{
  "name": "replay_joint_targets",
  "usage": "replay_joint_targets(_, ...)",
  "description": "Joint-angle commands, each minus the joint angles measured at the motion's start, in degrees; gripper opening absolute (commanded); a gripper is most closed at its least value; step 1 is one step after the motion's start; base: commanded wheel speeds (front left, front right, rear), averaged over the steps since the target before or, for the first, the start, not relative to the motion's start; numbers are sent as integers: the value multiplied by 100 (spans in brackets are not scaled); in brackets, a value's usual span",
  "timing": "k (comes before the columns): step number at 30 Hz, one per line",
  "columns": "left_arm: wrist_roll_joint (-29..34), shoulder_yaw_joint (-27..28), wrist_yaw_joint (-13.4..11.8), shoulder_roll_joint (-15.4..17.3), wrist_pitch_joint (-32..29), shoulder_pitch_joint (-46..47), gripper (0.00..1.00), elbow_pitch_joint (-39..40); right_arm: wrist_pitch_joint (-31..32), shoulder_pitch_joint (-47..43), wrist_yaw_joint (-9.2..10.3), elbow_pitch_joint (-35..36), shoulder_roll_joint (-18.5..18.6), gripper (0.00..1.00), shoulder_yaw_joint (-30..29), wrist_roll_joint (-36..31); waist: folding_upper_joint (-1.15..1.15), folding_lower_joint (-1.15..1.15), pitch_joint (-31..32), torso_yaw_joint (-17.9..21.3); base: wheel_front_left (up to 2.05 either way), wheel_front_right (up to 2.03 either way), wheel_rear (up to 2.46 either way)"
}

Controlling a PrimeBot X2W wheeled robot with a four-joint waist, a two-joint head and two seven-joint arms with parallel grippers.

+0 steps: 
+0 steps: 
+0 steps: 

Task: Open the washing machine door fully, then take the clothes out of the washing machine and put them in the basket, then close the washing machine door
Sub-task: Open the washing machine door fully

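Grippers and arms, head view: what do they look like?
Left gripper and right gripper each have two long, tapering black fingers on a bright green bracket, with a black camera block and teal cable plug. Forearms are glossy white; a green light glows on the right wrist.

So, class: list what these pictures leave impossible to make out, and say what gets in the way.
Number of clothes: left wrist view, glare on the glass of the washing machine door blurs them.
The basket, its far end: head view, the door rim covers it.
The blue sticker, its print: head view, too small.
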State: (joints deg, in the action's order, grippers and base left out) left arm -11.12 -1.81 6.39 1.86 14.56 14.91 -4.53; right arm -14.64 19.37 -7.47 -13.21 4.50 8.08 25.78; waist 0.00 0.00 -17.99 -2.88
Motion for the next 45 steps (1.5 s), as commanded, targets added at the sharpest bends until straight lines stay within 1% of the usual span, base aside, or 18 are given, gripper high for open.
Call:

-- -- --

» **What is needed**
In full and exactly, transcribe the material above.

» **Exercise response**
{
  "name": "replay_joint_targets",
  "usage": "replay_joint_targets(_, ...)",
  "description": "Joint-angle commands, each minus the joint angles measured at the motion's start, in degrees; gripper opening absolute (commanded); a gripper is most closed at its least value; step 1 is one step after the motion's start; base: commanded wheel speeds (front left, front right, rear), averaged over the steps since the target before or, for the first, the start, not relative to the motion's start; numbers are sent as integers: the value multiplied by 100 (spans in brackets are not scaled); in brackets, a value's usual span",
  "timing": "k (comes before the columns): step number at 30 Hz, one per line",
  "columns": "left_arm: wrist_roll_joint (-29..34), shoulder_yaw_joint (-27..28), wrist_yaw_joint (-13.4..11.8), shoulder_roll_joint (-15.4..17.3), wrist_pitch_joint (-32..29), shoulder_pitch_joint (-46..47), gripper (0.00..1.00), elbow_pitch_joint (-39..40); right_arm: wrist_pitch_joint (-31..32), shoulder_pitch_joint (-47..43), wrist_yaw_joint (-9.2..10.3), elbow_pitch_joint (-35..36), shoulder_roll_joint (-18.5..18.6), gripper (0.00..1.00), shoulder_yaw_joint (-30..29), wrist_roll_joint (-36..31); waist: folding_upper_joint (-1.15..1.15), folding_lower_joint (-1.15..1.15), pitch_joint (-31..32), torso_yaw_joint (-17.9..21.3); base: wheel_front_left (up to 2.05 either way), wheel_front_right (up to 2.03 either way), wheel_rear (up to 2.46 either way)"
}

Controlling a PrimeBot X2W wheeled robot with a four-joint waist, a two-joint head and two seven-joint arms with parallel grippers.

+0 steps: 
+0 steps: 
+0 steps: 

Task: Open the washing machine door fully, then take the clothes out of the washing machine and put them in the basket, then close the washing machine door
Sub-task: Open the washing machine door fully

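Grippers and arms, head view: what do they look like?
Left gripper and right gripper each have two long, tapering black fingers on a bright green bracket, with a black camera block and teal cable plug. Forearms are glossy white; a green light glows on the right wrist.

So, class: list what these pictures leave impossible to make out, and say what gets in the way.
Number of clothes: left wrist view, glare on the glass of the washing machine door blurs them.
The basket, its far end: head view, the door rim covers it.
The blue sticker, its print: head view, too small.
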State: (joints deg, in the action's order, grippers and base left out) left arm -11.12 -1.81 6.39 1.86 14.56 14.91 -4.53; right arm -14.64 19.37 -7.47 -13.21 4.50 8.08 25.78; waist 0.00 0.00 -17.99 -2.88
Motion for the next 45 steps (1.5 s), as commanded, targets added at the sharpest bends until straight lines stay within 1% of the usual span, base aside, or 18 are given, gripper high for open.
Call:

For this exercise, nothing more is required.